* **Exercise directions**: Each line below with the string "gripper" should be copied.

[[ The data open ]]

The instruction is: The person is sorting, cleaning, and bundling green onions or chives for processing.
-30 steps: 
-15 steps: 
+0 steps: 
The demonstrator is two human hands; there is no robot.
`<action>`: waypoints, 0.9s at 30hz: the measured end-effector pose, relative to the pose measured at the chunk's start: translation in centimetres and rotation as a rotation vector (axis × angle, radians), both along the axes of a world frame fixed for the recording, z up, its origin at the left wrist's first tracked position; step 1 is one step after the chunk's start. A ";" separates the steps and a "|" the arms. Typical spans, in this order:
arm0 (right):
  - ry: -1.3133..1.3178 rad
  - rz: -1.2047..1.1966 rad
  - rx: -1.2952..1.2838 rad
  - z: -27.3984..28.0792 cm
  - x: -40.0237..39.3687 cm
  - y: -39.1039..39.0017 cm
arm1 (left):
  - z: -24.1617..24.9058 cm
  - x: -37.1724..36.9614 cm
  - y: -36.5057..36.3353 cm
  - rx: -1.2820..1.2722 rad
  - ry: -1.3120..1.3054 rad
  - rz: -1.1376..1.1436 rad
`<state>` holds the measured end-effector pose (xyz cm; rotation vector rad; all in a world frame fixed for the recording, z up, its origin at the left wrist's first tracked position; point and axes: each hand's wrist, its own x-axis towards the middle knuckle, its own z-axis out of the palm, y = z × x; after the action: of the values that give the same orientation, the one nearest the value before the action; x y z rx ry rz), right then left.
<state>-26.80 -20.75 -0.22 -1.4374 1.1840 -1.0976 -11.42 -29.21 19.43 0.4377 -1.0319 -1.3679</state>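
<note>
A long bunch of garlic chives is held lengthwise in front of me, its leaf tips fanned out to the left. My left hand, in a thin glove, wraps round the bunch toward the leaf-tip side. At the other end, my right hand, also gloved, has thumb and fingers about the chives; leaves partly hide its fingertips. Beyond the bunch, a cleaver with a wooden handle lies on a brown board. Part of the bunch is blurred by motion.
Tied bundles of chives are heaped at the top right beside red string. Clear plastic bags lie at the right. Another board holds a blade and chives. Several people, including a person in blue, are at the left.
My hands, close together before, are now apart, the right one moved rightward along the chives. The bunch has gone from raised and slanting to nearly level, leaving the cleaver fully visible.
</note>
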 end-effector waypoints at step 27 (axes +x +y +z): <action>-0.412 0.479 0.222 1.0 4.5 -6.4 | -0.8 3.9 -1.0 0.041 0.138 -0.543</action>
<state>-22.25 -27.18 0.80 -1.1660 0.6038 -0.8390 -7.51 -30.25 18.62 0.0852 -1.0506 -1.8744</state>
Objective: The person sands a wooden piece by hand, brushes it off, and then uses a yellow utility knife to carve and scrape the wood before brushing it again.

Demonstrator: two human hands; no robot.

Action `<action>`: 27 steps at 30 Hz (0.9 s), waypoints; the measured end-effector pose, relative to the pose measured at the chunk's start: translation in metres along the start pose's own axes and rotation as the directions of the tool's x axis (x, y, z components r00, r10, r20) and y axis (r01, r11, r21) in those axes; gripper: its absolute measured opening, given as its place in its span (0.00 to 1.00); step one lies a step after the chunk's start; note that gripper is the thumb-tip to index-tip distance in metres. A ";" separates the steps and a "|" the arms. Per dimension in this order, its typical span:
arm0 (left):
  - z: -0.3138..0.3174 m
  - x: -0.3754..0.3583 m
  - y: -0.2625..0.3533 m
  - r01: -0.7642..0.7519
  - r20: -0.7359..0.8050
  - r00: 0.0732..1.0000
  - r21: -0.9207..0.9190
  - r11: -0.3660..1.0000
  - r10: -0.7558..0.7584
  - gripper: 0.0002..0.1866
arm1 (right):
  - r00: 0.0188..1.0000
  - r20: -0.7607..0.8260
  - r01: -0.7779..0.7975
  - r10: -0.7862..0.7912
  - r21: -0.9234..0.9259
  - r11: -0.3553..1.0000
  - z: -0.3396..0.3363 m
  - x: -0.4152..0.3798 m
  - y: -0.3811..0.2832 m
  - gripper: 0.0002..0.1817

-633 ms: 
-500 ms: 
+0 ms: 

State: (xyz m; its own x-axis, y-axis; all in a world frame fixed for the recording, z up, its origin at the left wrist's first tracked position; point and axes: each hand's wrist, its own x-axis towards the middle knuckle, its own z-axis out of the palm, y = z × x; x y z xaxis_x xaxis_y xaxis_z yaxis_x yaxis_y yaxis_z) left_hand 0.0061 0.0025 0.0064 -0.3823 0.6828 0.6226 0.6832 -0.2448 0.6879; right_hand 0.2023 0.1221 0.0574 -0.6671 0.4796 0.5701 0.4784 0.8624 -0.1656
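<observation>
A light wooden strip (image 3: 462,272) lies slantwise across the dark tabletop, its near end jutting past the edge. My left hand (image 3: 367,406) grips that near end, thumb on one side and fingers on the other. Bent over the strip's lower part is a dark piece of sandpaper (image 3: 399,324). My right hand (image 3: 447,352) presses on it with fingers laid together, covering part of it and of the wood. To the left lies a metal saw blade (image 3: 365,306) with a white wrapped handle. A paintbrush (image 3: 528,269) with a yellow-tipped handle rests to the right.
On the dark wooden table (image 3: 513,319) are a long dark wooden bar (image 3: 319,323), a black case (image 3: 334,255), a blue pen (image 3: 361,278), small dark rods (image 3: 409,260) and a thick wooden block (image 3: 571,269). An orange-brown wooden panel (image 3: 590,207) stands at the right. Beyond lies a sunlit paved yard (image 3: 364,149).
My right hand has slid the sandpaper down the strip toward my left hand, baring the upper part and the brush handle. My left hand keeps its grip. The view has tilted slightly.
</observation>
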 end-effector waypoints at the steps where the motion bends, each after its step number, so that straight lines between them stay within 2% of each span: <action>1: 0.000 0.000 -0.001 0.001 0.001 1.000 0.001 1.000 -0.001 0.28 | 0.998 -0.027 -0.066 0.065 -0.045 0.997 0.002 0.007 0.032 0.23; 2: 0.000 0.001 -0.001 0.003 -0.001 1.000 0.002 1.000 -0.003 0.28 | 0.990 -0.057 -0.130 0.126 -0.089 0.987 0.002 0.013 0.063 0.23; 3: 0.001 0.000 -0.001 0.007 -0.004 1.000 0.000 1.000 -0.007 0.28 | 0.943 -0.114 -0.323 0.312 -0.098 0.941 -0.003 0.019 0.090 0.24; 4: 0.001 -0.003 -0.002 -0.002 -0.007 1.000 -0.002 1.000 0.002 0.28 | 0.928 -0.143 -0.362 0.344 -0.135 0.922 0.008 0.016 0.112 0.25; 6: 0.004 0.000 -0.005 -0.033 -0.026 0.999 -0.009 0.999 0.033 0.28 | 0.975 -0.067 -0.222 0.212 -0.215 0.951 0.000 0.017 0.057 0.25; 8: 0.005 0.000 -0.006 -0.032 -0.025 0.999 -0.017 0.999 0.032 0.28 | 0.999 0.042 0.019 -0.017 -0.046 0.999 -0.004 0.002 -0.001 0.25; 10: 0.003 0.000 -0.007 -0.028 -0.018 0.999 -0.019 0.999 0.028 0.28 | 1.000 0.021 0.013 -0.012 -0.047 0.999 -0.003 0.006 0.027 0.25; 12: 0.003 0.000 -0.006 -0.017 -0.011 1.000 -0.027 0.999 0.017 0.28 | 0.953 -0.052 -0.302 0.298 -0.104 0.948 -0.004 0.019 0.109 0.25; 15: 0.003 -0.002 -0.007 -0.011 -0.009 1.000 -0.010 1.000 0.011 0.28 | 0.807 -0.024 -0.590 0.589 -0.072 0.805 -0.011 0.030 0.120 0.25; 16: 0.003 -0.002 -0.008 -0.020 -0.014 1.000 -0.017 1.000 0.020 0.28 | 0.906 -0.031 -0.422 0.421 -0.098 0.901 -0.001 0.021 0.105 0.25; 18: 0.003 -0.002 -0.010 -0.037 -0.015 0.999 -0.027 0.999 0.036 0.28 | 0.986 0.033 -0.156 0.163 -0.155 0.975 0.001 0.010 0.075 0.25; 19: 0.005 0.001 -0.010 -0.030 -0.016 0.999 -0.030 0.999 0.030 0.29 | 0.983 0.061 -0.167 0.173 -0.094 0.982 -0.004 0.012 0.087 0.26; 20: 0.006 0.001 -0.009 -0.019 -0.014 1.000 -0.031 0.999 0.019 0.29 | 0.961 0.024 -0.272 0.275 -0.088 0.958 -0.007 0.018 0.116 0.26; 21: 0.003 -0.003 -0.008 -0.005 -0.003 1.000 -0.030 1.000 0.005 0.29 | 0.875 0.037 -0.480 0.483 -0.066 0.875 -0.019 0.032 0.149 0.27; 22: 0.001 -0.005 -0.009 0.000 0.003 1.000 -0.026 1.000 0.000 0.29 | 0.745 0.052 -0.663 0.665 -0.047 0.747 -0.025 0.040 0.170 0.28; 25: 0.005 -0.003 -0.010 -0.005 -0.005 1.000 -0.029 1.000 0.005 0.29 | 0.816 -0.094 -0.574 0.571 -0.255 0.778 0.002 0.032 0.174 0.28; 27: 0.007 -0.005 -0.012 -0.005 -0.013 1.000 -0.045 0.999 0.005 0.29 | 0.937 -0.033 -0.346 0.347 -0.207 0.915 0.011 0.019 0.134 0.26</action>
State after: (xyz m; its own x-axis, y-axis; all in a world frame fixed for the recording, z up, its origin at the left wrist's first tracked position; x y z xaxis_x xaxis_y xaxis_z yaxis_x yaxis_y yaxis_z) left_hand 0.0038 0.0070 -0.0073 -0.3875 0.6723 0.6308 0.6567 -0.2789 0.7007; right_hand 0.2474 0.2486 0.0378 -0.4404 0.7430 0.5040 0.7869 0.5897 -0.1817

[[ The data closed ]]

* **Result of the task**:
Action `<action>`: 27 steps at 30 Hz (0.9 s), waypoints; the measured end-effector pose, relative to the pose measured at the chunk's start: translation in metres along the start pose's own axes and rotation as the directions of the tool's x axis (x, y, z components r00, r10, r20) and y axis (r01, r11, r21) in those axes; gripper: its absolute measured opening, given as its place in its span (0.00 to 1.00); step one lies a step after the chunk's start; note that gripper is the thumb-tip to index-tip distance in metres. A ";" separates the steps and a "|" the arms. Per dimension in this order, its typical span:
  - gripper: 0.0002..0.1866
  - gripper: 0.0002..0.1817

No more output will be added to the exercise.